Aufbau und Funktion der Fundamenterdung
Bei der Fundamenterdung wird ein leitfähiges Erdungselement im Fundament oder in anderen erdberührten Bauteilen verlegt. Dieses Erdungselement ist mit Anschlussstellen verbunden, über die der Hauptpotenzialausgleich und weitere technische Systeme angebunden werden. Die Fundamenterdung schafft eine definierte Bezugserde für die elektrische Anlage und dient der Ableitung von Fehlerströmen und Potenzialunterschieden.
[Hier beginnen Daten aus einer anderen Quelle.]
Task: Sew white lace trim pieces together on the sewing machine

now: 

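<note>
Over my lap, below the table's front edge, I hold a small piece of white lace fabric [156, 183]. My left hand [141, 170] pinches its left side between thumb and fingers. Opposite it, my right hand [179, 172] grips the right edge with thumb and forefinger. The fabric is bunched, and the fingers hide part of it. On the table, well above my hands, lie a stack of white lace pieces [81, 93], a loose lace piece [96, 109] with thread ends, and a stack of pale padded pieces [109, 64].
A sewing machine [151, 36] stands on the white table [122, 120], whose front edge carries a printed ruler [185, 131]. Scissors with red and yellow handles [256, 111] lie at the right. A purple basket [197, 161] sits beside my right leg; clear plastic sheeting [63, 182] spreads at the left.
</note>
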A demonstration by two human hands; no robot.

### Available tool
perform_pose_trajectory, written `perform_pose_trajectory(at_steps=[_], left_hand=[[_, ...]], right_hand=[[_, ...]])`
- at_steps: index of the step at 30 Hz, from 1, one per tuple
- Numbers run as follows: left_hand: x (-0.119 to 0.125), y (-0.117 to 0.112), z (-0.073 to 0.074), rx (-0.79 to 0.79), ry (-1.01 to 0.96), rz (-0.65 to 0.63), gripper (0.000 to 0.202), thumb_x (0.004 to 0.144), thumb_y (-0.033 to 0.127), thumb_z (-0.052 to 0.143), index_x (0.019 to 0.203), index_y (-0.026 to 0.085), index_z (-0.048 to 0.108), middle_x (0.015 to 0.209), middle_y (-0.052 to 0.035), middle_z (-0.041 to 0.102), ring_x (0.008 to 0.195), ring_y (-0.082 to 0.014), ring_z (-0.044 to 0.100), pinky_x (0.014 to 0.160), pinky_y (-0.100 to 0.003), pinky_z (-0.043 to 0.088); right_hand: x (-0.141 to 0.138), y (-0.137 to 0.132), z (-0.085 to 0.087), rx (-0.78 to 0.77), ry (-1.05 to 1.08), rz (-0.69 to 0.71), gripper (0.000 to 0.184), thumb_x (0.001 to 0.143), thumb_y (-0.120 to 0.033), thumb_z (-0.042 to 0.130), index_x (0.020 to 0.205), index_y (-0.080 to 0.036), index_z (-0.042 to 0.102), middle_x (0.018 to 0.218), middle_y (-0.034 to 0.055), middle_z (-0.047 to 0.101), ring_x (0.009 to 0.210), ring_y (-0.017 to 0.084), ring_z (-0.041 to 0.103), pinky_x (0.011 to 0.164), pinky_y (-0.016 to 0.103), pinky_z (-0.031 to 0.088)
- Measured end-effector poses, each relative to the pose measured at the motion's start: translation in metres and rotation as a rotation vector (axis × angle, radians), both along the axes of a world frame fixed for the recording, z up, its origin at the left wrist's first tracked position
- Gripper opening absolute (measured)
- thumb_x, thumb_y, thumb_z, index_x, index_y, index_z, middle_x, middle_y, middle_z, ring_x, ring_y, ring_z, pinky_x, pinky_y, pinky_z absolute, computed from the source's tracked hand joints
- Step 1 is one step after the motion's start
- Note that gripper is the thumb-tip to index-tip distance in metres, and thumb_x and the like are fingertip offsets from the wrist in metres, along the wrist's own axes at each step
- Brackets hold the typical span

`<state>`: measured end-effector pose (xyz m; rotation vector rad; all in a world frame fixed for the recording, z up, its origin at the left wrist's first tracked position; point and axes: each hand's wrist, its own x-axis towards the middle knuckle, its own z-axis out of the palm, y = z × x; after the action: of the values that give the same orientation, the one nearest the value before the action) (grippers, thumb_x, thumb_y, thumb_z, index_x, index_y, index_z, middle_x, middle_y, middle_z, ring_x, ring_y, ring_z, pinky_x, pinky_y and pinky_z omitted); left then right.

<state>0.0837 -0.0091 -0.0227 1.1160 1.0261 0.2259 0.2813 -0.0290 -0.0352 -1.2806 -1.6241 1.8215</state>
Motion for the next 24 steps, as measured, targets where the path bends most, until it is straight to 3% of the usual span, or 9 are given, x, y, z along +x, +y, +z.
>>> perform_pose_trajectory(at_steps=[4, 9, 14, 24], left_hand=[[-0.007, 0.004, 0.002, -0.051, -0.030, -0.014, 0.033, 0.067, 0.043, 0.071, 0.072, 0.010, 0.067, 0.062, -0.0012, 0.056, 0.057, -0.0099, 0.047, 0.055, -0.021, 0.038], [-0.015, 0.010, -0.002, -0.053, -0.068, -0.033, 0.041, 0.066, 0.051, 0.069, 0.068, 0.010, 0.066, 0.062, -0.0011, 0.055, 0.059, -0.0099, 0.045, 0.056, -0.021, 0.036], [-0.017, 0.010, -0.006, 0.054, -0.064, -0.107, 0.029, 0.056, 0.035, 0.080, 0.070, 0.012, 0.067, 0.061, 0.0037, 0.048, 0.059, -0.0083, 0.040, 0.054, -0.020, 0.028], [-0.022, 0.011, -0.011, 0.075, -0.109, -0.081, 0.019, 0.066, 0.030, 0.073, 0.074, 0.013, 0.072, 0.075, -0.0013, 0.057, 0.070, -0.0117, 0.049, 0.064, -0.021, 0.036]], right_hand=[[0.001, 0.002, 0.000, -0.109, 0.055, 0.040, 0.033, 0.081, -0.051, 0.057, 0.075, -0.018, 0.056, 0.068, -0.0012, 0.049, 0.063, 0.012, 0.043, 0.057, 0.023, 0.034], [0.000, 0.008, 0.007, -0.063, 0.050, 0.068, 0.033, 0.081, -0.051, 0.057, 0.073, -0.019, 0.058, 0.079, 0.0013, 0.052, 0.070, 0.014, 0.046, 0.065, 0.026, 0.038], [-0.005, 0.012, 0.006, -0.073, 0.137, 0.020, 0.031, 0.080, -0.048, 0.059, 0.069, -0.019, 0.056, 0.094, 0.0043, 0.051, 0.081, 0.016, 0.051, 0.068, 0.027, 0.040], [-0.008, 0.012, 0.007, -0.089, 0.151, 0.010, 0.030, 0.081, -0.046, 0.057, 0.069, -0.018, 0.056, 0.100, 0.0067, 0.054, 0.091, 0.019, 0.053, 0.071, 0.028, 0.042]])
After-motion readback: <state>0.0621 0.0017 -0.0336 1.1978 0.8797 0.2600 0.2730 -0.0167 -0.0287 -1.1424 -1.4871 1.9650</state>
Einsatz im Rohbau und in der Gebäudetechnik
Die Ausführung erfolgt in der Regel während der Rohbauphase, weil der Erder in die Konstruktion integriert wird. Sie ist bei Neubauten mit elektrischen Anlagen, technischen Installationen und erdberührten Bauteilen relevant, etwa im Wohnbau, Gewerbebau oder bei Infrastrukturbauten. Für die Planung müssen Rohbau, Elektroinstallation, Abdichtung und Leitungsführung aufeinander abgestimmt werden, damit Anschlüsse und Durchdringungen an den richtigen Stellen vorgesehen sind.
Bauliche Randbedingungen und mögliche Ausführungen
Ob eine Fundamenterdung direkt im Fundament umgesetzt werden kann, hängt von der Bauweise und vom Kontakt der Konstruktion zum Erdreich ab. Bei klassischen erdberührten Betonfundamenten kann der Erder in die Fundamentkonstruktion eingebunden werden. Bei stark abgedichteten, isolierten oder konstruktiv getrennten Bauteilen kann ein ergänzendes oder anderes Erdungskonzept erforderlich sein. Dazu gehören insbesondere zusätzliche Erdungsleiter, Anschlussfahnen oder separate Erdungsanlagen ausserhalb des Fundaments.
Einordnung gegenüber anderen Elektrokomponenten
Fundamenterdung gehört innerhalb der Gebäudesystemtechnik zu den grundlegenden Erdungs- und Schutzmassnahmen eines Bauwerks. Sie unterscheidet sich von Energiezählern, Messinstrumenten oder elektronischen Schaltgeräten, weil sie keine Betriebs-, Mess- oder Steuerfunktion übernimmt. Gegenüber BUS-Installationen oder Hausleittechniken dient sie nicht der Kommunikation oder Automatisierung. Sie schafft vielmehr die bauliche und elektrische Basis, auf der Schutzkonzepte und nachgelagerte Installationen aufbauen.